§ **The task**: Every record below should be transcribed exactly. Omit the images.
....................
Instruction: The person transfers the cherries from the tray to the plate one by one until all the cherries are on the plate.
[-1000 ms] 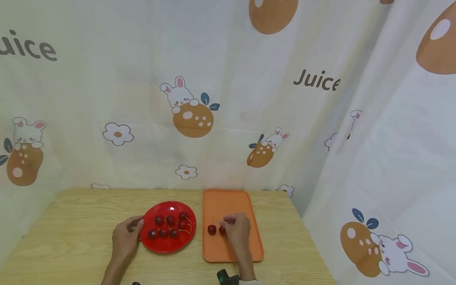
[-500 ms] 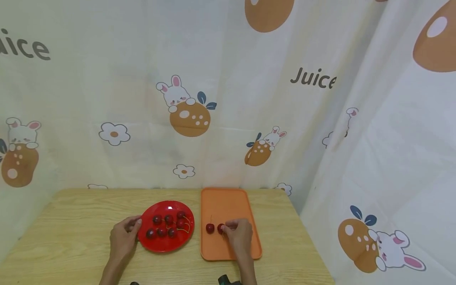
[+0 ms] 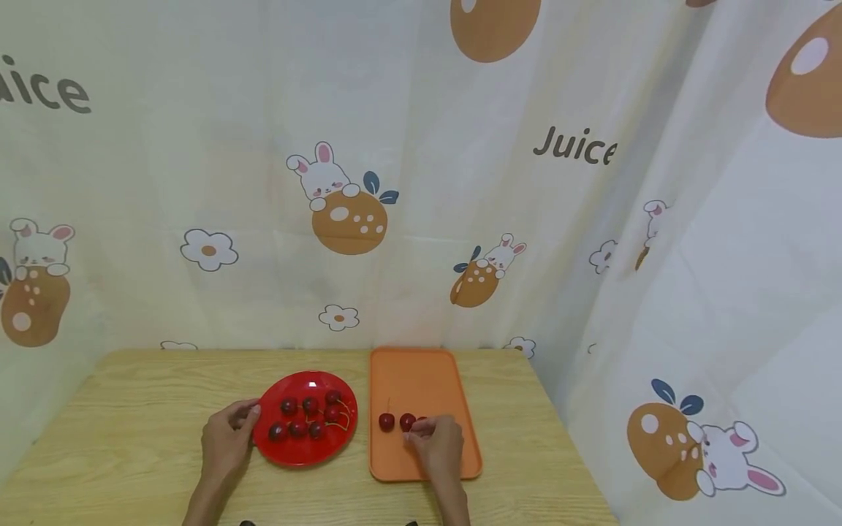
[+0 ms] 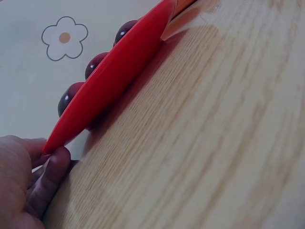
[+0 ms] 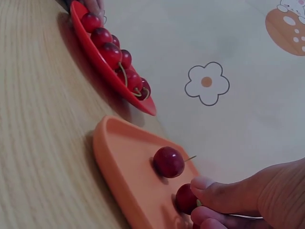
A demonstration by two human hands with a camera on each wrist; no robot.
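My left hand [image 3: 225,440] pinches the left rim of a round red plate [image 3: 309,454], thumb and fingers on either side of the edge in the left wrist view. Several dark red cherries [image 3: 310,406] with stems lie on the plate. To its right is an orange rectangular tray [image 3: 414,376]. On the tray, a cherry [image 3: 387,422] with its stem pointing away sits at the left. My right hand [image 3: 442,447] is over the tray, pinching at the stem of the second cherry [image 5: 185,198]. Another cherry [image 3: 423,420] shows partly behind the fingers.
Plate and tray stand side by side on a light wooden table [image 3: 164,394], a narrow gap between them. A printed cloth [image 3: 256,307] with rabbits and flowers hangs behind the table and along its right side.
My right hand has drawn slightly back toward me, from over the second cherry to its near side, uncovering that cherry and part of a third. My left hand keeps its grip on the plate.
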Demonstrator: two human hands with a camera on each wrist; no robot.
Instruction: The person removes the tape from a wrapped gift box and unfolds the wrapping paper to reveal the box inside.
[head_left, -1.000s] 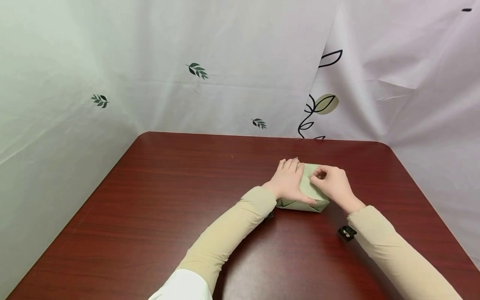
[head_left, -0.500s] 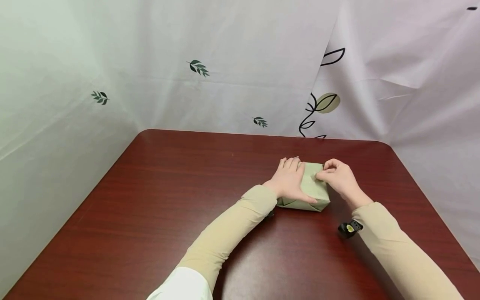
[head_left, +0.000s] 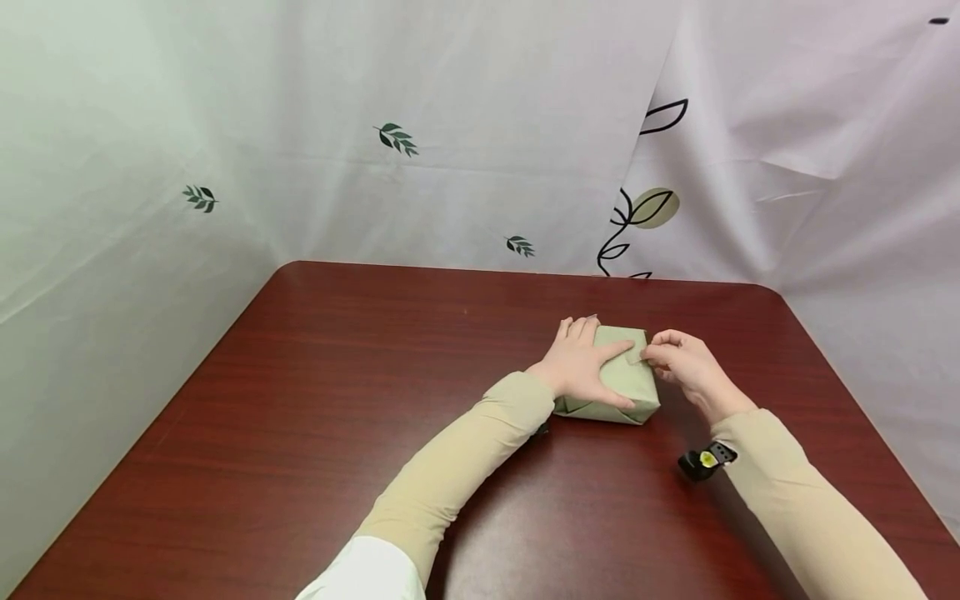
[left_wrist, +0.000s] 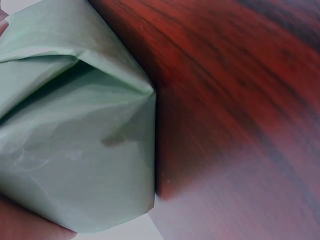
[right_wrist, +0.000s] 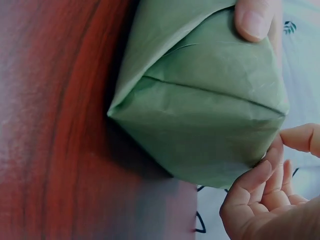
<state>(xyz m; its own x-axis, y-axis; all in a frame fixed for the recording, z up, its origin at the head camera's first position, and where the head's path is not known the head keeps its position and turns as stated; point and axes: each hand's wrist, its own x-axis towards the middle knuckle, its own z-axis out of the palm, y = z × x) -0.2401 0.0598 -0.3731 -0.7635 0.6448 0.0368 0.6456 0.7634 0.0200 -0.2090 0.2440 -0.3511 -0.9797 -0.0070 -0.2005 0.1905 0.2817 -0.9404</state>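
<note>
A box-shaped package wrapped in pale green paper lies toward the right of the table. My left hand rests on its top with fingers spread, the thumb near the front edge and the index finger across the top. At the right edge, thumb and index fingertips of my right hand pinch the end of a small pale strip that looks like tape. In the right wrist view, the folded end of the package shows, with the right fingers curled at its corner. A folded flap gapes slightly in the left wrist view.
The dark red wooden table has rounded far corners. White cloth printed with leaves hangs behind it and along the sides. A black wrist camera is strapped at the right wrist, low over the table.
My right hand has moved rightward from the package top to its right edge. My left index finger has swung away from the other fingers toward the strip; the package stays put.
</note>
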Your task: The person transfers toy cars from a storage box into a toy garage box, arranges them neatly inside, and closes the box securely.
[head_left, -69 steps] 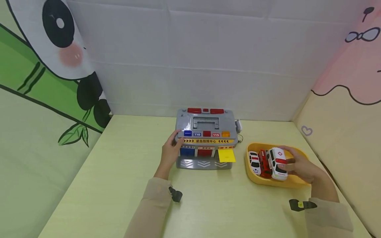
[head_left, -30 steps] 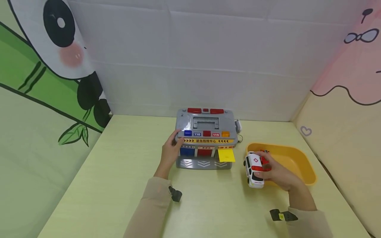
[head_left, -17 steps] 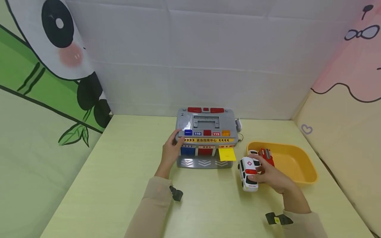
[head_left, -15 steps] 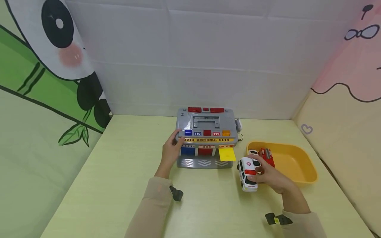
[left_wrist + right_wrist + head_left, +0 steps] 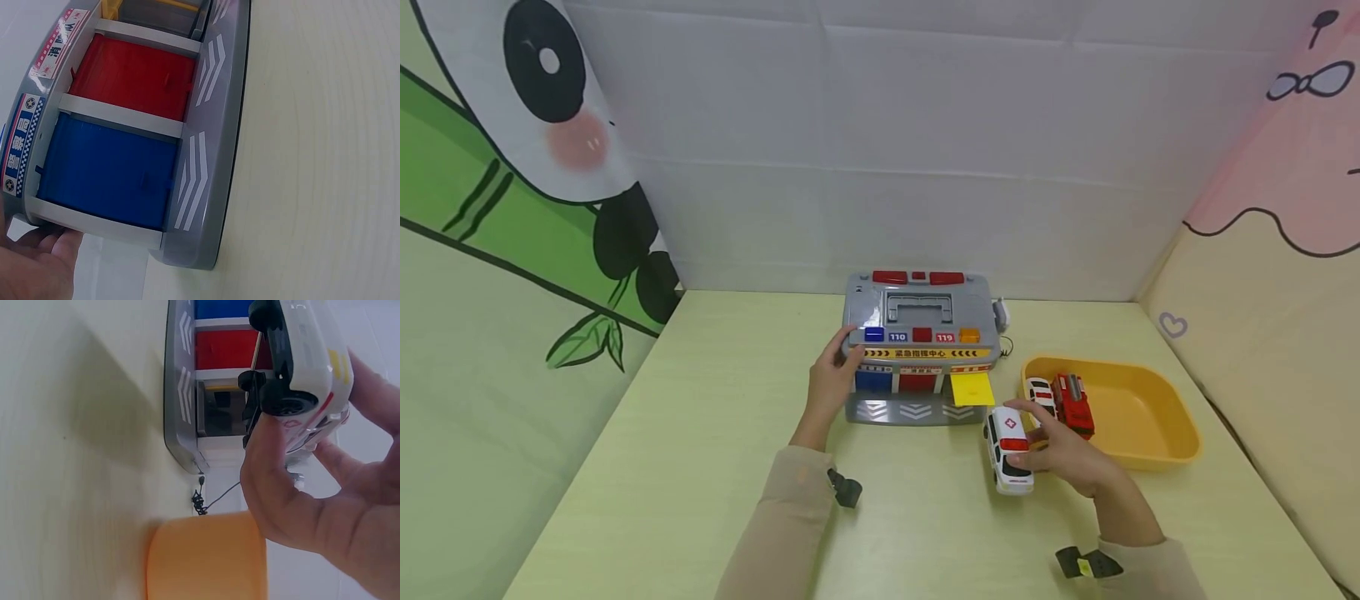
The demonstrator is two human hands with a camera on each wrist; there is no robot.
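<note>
My right hand (image 5: 1071, 458) holds a white toy ambulance (image 5: 1004, 429) with a red stripe, thumb on one side and fingers on the other. In the right wrist view the ambulance (image 5: 312, 347) is raised and tilted, wheels showing, ahead of the fingers. A grey toy garage (image 5: 865, 310) stands at the back of the table, its yellow door (image 5: 972, 392) swung up over the right bay. Its blue door (image 5: 106, 169) and red door (image 5: 134, 75) are closed. My left hand (image 5: 829, 383) grips the garage's left side; its fingers are partly hidden behind it.
A yellow tray (image 5: 1138, 417) right of the garage holds a white toy police car (image 5: 1041, 392) and a red toy fire truck (image 5: 1073, 406). A dark cord (image 5: 199, 503) hangs at the garage's right side. Printed cloth walls rise behind and beside the table (image 5: 917, 525).
My right hand has lifted the ambulance out of the yellow tray and carried it left, close to the garage's front right corner. My left hand has stayed on the garage.
</note>
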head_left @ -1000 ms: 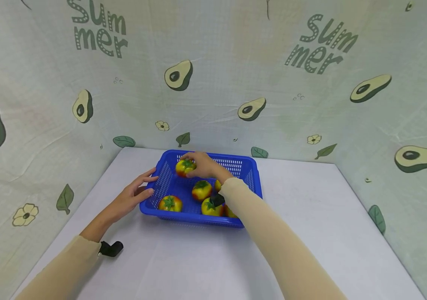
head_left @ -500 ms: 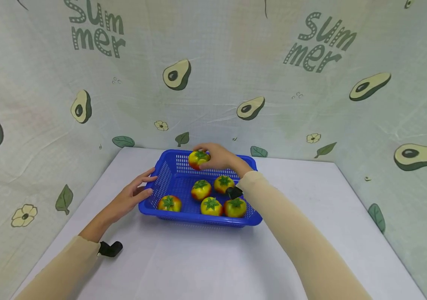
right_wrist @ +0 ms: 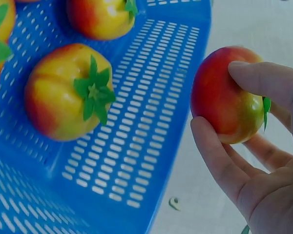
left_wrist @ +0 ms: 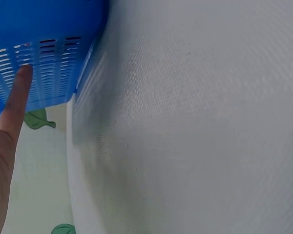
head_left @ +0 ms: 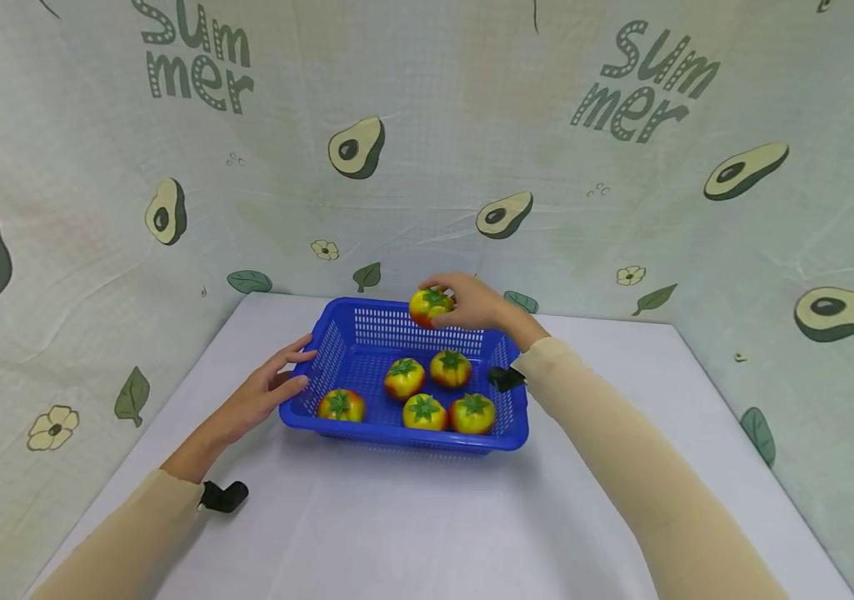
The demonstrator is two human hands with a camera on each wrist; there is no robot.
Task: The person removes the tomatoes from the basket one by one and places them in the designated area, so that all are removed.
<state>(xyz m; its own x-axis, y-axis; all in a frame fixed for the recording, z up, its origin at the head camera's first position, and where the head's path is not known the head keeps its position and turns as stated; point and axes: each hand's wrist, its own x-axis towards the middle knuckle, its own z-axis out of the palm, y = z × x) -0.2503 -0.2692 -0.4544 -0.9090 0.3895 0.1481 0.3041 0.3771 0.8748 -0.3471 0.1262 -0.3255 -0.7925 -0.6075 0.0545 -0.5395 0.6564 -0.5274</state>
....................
§ **Result**:
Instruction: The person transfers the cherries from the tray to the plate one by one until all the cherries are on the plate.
[-1000 ms] 
[-500 ms] 
[+0 ms] 
[+0 ms] 
[+0 ms] 
A demonstration by two human hands with a camera on each wrist; no robot.
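My left hand [image 3: 225,440] pinches the left rim of a round red plate [image 3: 309,454], thumb and fingers on either side of the edge in the left wrist view. Several dark red cherries [image 3: 310,406] with stems lie on the plate. To its right is an orange rectangular tray [image 3: 414,376]. On the tray, a cherry [image 3: 387,422] with its stem pointing away sits at the left. My right hand [image 3: 442,447] is over the tray, pinching at the stem of the second cherry [image 5: 185,198]. Another cherry [image 3: 423,420] shows partly behind the fingers.
Plate and tray stand side by side on a light wooden table [image 3: 164,394], a narrow gap between them. A printed cloth [image 3: 256,307] with rabbits and flowers hangs behind the table and along its right side.
My right hand has drawn slightly back toward me, from over the second cherry to its near side, uncovering that cherry and part of a third. My left hand keeps its grip on the plate.
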Demonstrator: two human hands with a camera on each wrist; no robot.
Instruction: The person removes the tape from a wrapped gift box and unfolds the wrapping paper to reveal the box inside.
[head_left, -1.000s] 
[head_left, -0.500s] 
[head_left, +0.000s] 
[left_wrist, +0.000s] 
[right_wrist, +0.000s] 
<state>(xyz m; its own x-axis, y-axis; all in a frame fixed for the recording, z up, its origin at the head camera's first position, and where the head's path is not known the head keeps its position and turns as stated; point and axes: each hand's wrist, its own x-axis towards the middle knuckle, its own z-axis out of the palm, y = z × x) -0.2401 0.0598 -0.3731 -0.7635 0.6448 0.0368 0.6456 0.7634 0.0200 -0.2090 0.2440 -0.3511 -0.9797 -0.0070 -0.2005 0.1905 0.2817 -0.9404</state>
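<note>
A box-shaped package wrapped in pale green paper lies toward the right of the table. My left hand rests on its top with fingers spread, the thumb near the front edge and the index finger across the top. At the right edge, thumb and index fingertips of my right hand pinch the end of a small pale strip that looks like tape. In the right wrist view, the folded end of the package shows, with the right fingers curled at its corner. A folded flap gapes slightly in the left wrist view.
The dark red wooden table has rounded far corners. White cloth printed with leaves hangs behind it and along the sides. A black wrist camera is strapped at the right wrist, low over the table.
My right hand has moved rightward from the package top to its right edge. My left index finger has swung away from the other fingers toward the strip; the package stays put.
</note>
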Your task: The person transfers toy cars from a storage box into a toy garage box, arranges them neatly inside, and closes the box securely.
[head_left, -69 steps] 
[head_left, -30 steps] 
[head_left, -17 steps] 
[head_left, -15 steps] 
[left_wrist + right_wrist + head_left, +0 steps] 
The demonstrator is two human hands with a camera on each wrist; there is no robot.
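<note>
My right hand (image 5: 1071, 458) holds a white toy ambulance (image 5: 1004, 429) with a red stripe, thumb on one side and fingers on the other. In the right wrist view the ambulance (image 5: 312, 347) is raised and tilted, wheels showing, ahead of the fingers. A grey toy garage (image 5: 865, 310) stands at the back of the table, its yellow door (image 5: 972, 392) swung up over the right bay. Its blue door (image 5: 106, 169) and red door (image 5: 134, 75) are closed. My left hand (image 5: 829, 383) grips the garage's left side; its fingers are partly hidden behind it.
A yellow tray (image 5: 1138, 417) right of the garage holds a white toy police car (image 5: 1041, 392) and a red toy fire truck (image 5: 1073, 406). A dark cord (image 5: 199, 503) hangs at the garage's right side. Printed cloth walls rise behind and beside the table (image 5: 917, 525).
My right hand has lifted the ambulance out of the yellow tray and carried it left, close to the garage's front right corner. My left hand has stayed on the garage.
</note>
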head_left @ -1000 ms: 
head_left @ -500 ms: 
right_wrist @ +0 ms: 
left_wrist @ +0 ms: 
head_left @ +0 ms: 
The demonstrator is two human hands with a camera on each wrist; there is no robot.
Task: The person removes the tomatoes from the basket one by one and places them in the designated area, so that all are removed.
<state>(xyz m; its own x-axis, y-axis; all in a frame fixed for the recording, z up, its origin at the head camera's first position, and where the head's path is not known the head keeps its position and turns as stated; point and axes: each hand's wrist, its own x-axis towards the middle knuckle, its own z-axis out of the palm, y = z × x) -0.2503 -0.2692 -0.4544 -0.9090 0.3895 0.1481 0.3041 0.3771 0.8748 -0.3471 0.1262 -0.3255 -0.7925 -0.6075 0.0545 -0.5395 0.6564 -0.5274</state>

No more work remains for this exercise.